Case Study: 3-Year Maintenance Program for a Condominium in La Prairie

by | Apr 10, 2026

Last updated: April 2026 · By L’Équipe Marcil inc, Sherrington (Quebec)

Case study summary: In 2024, a 48-unit condominium in La Prairie entrusted us with a three-year asphalt maintenance program for its 1,800 m² shared parking lot. Here are the measured results, the method, the challenges encountered, and the lessons learned after two complete seasons of work. (Condominium name anonymized at the board’s request.)

Starting Context

The condominium was in a situation typical of what we regularly see on the South Shore of Montreal: a parking lot laid in 2008 during construction, never maintained for 16 years, and arriving at an advanced state of deterioration.
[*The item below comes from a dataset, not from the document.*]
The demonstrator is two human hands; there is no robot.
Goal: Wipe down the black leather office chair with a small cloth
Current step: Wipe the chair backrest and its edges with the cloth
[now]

The board of directors was seriously considering a full repaving, with an estimated budget of $75,000–$85,000 and a 5–6 day closure impact for residents.

Our initial inspection revealed:

  • Approximately 720 linear ft of active cracks, with 40% exceeding 8 mm in width
  • 11 potholes of various sizes, including 3 exceeding 0.5 m² in area
  • 2 alligator cracking zones totalling approximately 8 m² in the main travel lanes
  • Faulty drainage near a catch basin that had been blocked for several years
  • Crumbling curbs over approximately 25 linear metres, the result of aggressive snow removal

The subgrade remained structurally sound, which ruled out the need for full repaving despite the deteriorated appearance of the surface. Our recommendation to the board: an intensive 3-year maintenance program to restore the parking lot to a healthy condition, followed by less costly routine upkeep going forward.

The 3-Year Action Plan

Year 1 (Spring 2024): Intensive Catch-Up

  • Unclogging and cleaning of the stormwater catch basin
  • Reconstruction of the 8 m² alligator cracking area by excavation and replacement with hot mix HL3
  • Patching of all 11 potholes with hot mix asphalt
  • Full sealing of the 720 linear ft of cracks with hot-applied Crafco 522
  • Partial curb repair using a specialized bitumen-polymer product
  • Complete line painting of the parking lot (48 stalls + arrows + accessible parking zones)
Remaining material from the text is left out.